WORK INSTRUCTIONS>
Using the records below, quote only the span that opens with the line containing "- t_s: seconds" and closes with the line containing "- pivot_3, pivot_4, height", exactly and inclusively.
----- THE RECORDS -----
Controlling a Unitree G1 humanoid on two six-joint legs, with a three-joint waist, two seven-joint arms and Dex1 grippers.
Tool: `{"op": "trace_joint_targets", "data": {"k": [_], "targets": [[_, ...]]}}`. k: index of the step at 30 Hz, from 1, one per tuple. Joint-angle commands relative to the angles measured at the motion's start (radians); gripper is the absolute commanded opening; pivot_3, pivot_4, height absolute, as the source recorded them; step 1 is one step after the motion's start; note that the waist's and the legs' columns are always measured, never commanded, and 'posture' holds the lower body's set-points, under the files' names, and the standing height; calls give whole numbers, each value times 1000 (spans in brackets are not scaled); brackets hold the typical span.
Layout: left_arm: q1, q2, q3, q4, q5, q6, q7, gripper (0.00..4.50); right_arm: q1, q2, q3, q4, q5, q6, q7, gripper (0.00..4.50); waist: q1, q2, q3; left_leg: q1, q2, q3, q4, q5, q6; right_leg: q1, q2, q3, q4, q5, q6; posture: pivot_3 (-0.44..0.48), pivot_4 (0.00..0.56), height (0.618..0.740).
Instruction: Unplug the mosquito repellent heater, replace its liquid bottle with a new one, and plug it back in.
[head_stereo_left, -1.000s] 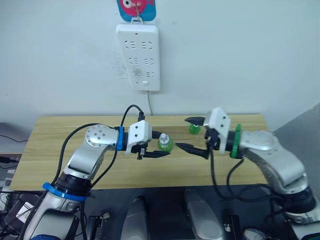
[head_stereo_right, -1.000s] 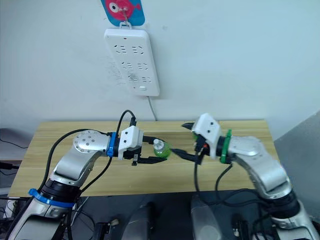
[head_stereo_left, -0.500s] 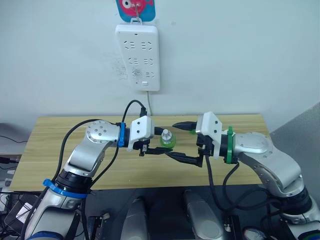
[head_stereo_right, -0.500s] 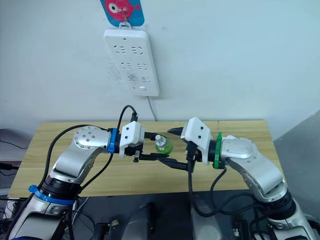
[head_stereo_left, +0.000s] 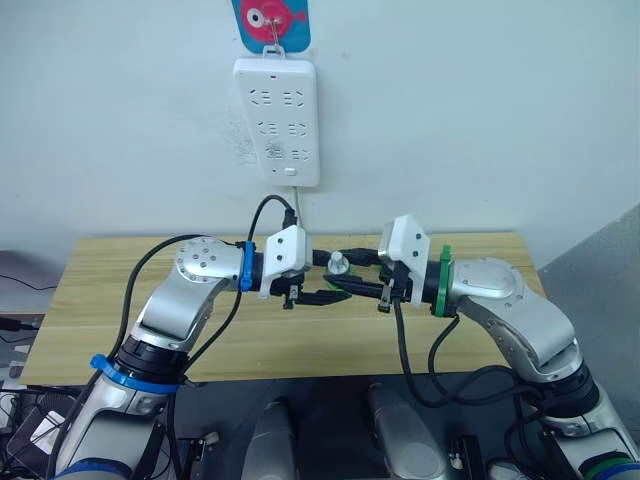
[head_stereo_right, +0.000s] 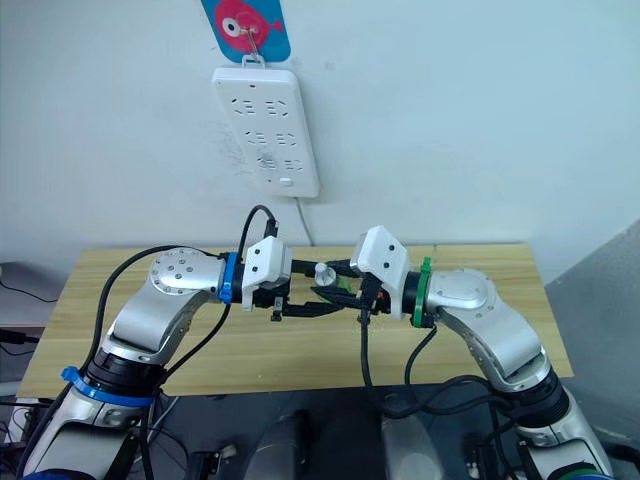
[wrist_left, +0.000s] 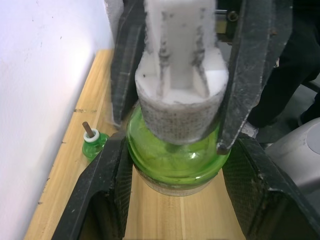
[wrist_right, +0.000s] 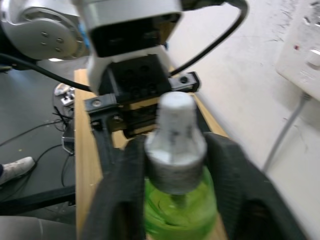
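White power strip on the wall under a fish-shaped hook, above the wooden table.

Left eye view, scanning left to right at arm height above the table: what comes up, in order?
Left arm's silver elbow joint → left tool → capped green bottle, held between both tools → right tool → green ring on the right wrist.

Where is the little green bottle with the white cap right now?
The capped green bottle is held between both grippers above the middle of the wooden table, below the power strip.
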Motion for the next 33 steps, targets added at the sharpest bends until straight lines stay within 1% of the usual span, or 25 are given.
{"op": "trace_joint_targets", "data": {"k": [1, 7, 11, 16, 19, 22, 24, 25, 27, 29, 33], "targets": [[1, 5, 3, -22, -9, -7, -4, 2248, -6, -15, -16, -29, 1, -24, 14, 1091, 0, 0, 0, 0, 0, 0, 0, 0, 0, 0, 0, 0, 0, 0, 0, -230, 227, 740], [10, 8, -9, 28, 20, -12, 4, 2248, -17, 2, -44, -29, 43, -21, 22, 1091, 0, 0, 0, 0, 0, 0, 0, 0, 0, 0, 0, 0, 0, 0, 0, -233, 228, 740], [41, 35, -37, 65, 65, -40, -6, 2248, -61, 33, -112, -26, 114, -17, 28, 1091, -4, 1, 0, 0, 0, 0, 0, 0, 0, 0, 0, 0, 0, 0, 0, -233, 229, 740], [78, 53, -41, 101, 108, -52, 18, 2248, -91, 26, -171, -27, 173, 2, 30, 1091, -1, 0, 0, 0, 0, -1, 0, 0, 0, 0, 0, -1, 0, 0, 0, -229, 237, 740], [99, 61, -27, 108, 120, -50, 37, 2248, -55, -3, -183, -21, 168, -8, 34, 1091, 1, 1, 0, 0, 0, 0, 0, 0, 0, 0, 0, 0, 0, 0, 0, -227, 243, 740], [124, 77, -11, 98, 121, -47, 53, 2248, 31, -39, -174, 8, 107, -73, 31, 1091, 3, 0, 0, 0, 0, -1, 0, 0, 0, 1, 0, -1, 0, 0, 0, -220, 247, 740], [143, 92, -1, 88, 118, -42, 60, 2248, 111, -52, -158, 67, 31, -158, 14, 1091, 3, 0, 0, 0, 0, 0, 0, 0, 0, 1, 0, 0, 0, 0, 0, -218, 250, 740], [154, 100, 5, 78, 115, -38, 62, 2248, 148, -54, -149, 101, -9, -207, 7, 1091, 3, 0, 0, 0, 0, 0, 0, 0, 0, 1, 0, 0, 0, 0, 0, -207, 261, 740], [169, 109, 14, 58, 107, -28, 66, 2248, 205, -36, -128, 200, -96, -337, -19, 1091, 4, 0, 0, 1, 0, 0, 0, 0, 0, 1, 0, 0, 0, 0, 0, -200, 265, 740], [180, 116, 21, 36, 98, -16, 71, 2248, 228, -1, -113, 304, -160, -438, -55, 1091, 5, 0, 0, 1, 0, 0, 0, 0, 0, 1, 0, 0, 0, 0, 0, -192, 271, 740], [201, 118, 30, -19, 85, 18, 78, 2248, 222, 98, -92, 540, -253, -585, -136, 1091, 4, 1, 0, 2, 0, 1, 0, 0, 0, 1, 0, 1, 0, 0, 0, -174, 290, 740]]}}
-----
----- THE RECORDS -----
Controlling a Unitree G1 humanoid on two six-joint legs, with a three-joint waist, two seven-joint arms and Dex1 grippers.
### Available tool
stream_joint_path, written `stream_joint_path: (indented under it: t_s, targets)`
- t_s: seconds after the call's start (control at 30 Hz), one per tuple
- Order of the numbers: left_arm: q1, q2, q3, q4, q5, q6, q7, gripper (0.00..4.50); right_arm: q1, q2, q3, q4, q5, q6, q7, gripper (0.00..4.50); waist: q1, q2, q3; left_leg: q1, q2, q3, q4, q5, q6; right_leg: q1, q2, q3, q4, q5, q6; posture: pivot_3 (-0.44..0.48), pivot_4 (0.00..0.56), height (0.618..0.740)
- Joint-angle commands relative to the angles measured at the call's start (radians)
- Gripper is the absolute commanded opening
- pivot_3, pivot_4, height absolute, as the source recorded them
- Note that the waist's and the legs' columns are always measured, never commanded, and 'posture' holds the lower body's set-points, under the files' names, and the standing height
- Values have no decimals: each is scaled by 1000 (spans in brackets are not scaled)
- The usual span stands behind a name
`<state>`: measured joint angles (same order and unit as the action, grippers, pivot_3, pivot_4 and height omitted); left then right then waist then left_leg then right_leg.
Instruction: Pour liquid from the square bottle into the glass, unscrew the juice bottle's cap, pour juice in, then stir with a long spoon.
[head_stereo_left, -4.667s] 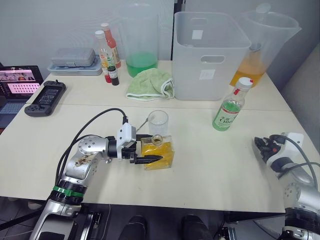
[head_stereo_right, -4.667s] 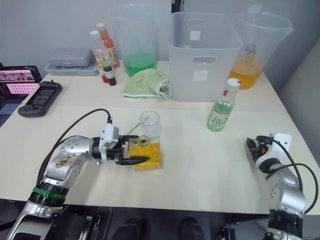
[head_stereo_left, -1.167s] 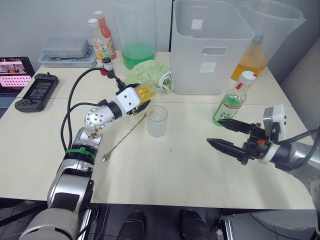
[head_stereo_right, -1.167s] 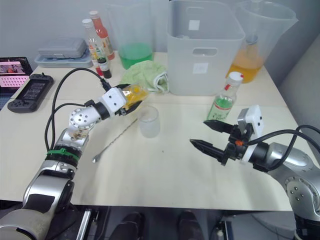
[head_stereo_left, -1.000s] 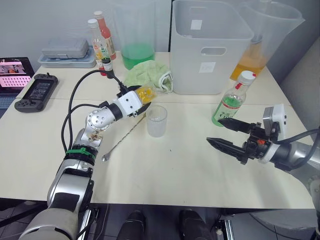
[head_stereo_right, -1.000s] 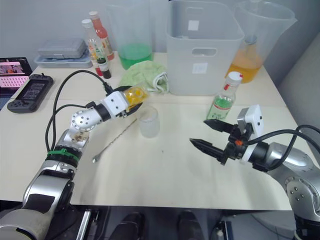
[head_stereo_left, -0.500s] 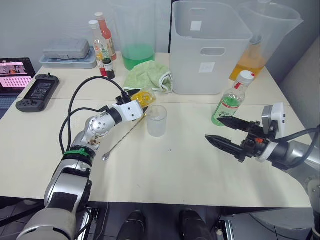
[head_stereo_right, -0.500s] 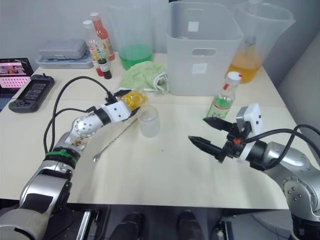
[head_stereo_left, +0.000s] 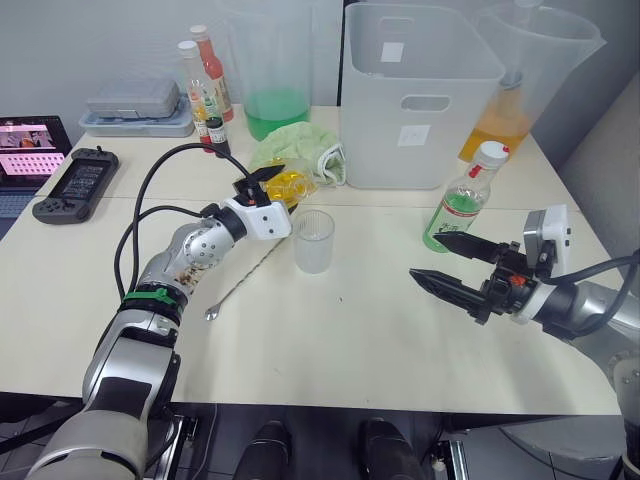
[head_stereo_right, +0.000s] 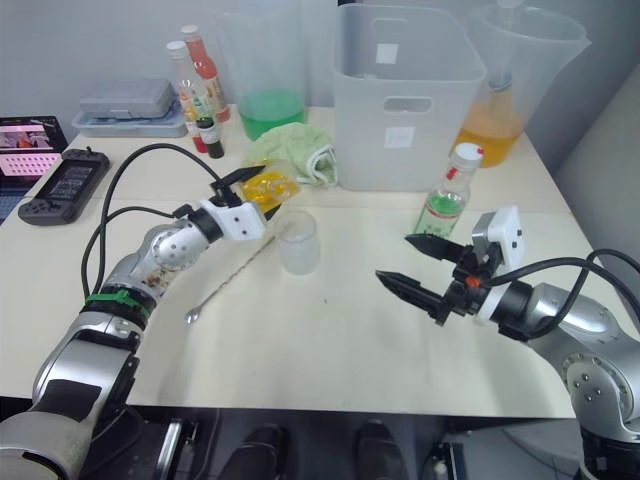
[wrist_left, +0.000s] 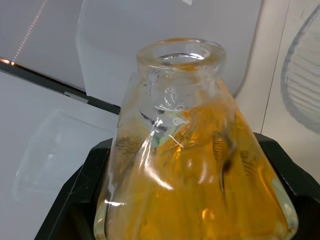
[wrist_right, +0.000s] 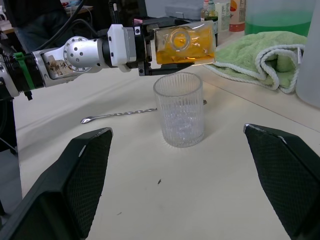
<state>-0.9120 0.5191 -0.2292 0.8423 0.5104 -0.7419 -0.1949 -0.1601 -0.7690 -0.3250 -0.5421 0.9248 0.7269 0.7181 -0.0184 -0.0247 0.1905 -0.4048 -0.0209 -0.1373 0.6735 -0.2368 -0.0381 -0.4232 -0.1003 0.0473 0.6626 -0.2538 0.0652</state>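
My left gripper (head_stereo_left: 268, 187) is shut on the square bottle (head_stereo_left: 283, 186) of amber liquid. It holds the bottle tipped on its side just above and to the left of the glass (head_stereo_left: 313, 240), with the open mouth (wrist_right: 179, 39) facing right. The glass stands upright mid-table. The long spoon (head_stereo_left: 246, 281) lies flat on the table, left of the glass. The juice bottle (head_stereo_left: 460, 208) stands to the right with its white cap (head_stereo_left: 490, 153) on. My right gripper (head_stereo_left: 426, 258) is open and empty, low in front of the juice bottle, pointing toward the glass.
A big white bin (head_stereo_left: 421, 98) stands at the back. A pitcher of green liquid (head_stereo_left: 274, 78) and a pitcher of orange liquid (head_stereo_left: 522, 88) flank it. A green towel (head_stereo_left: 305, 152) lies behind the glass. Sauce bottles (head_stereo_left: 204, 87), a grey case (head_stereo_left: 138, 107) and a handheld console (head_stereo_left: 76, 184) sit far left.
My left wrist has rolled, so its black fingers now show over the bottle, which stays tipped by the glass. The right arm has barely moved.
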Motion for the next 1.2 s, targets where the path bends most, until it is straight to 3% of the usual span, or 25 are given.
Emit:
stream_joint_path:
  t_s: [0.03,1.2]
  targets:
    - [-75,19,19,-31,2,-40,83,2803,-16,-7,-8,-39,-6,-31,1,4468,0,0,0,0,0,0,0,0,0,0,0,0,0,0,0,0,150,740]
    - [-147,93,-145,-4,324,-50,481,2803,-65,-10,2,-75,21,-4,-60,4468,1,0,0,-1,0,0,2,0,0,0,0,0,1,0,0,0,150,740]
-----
YOUR SOLUTION>
- t_s: seconds after the call's start (control at 30 Hz), one per tuple
- Order of the numbers: left_arm: q1, q2, q3, q4, q5, q6, q7, gripper (0.00..4.50); right_arm: q1, q2, q3, q4, q5, q6, q7, gripper (0.00..4.50); waist: q1, q2, q3; left_leg: q1, q2, q3, q4, q5, q6; right_leg: q1, q2, q3, q4, q5, q6; posture: pivot_3 (-0.44..0.48), pivot_4 (0.00..0.56), height (0.618..0.740)
- Joint-angle commands relative to the angles measured at the call's start (radians)
- Gripper is the absolute commanded opening
- pivot_3, pivot_4, height absolute, as the source recorded them

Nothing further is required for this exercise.